During the Glaucoma 360 New Horizons Forum, the spotlight was cast on visual restoration, the greatest need and biggest challenge facing glaucoma specialists.

During the event, held at the Grand Hyatt San Francisco at Union Square, several speakers discussed some of the latest advancements in technology.

Donald S. Fong, MD, MPH, vice president of Ophthalmology Clinical Development at Annexon Biosciences, reported on research into glaucoma neuroprotection with C1q inhibition. C1q is the molecule that starts the complement pathway and drives synaptic loss and has been implicated in human disease.

Inhibition of C1q has been shown to protect against optic nerve damage in animals.

ANX007 is a fragment of an antibody that inhibits C1q and when tested was found to be well tolerated and fully inhibited the target in phase 1 studies for at least 29 days. A phase 2 trial of geographic atrophy (GA) is ongoing and will provide additional safety data for glaucoma.

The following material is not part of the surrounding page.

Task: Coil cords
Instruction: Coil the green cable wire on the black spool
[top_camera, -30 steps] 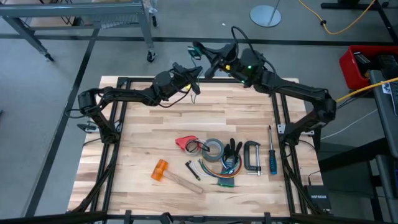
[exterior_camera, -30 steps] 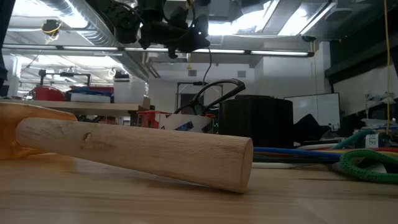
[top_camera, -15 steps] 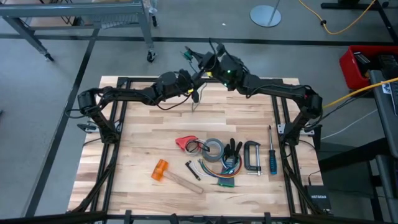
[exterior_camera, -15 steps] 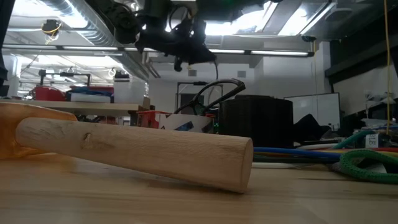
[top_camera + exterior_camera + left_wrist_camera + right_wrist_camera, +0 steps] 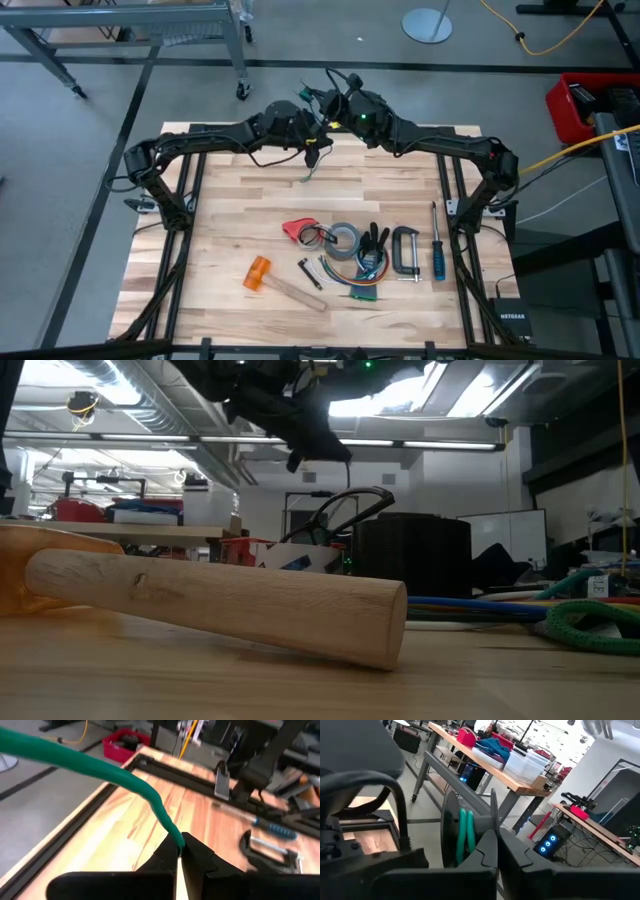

“This is a new complement medicine to stop downstream inflammation and tissue damage at the start,” Fong said.

ANX007 is effective in 3 therapeutic areas: autoimmune, neurodegeneration in ophthalmology, and is a multiple delivery solution to fully inhibit the cascade with diverse routes of administration.

Visual prosthetics

Joseph F. Rizzo, MD, a professor of ophthalmology at Harvard Medical School, discussed the role of visual prosthetics in visual restoration.

His research target involves the lateral geniculate, which, he explained, is the first site to receive synapses from the retina because of its position in the mid-brain. It is the primary component of the visual pathway.

The lateral geniculate is comprised of 6 retinal layers with different subtypes of retinal ganglion cells (RCGs). The 2 bottom layers are involved in motion detection and contrast sensitivity, the dorsal layers provide fine spatial detail and color vision.

“This is the only place in the afferent visual system that separates the RGCs physiologically and anatomically, that is, where synapses are present from both eyes,” he explained.

The theory then is if an electronic array were available that could fill the lateral geniculate, wide-field vision could be provided to both hemifields. This would enable patients with severe blindness to navigate through their environment and increase independence.

Rizzo also described a minimally invasive system that would stimulate the brain via ultrathin fibers. In a mouse model, he and his colleagues recorded cortical responses in the animals by visually stimulating the retina.

The novel change in his approach is the creation of a 3D electrode array that can volumetrically fill a structure, the lateral geniculate. He demonstrated how the electrode array can be manipulated to fill a space. He and his team have received a patent for this technology.

Electrical optic nerve stimulation

Karl Schweitzer, CEO of Neuromodtronic GmbH, discussed electrical optic nerve stimulation to reactivate the metabolism of the tissue by reactivating dormant nerve cells.

This noninvasive system (Eyetronic), which takes the focus off of the eye and moves it to the optic nerve, is comprised of 4 electrodes and a frame in goggles. This approach is designed to kickstart the nerve cell metabolism and functionally restore the nerve cells. In animals, this has caused structural restoration, with sprouting of nerve fibers in the optic nerve.

The 12-month study data included 70 patients (101 eyes) and showed that 63.4% had no additional visual field (VF) loss, 59% had a 2.2-decibel improvement in the VFs.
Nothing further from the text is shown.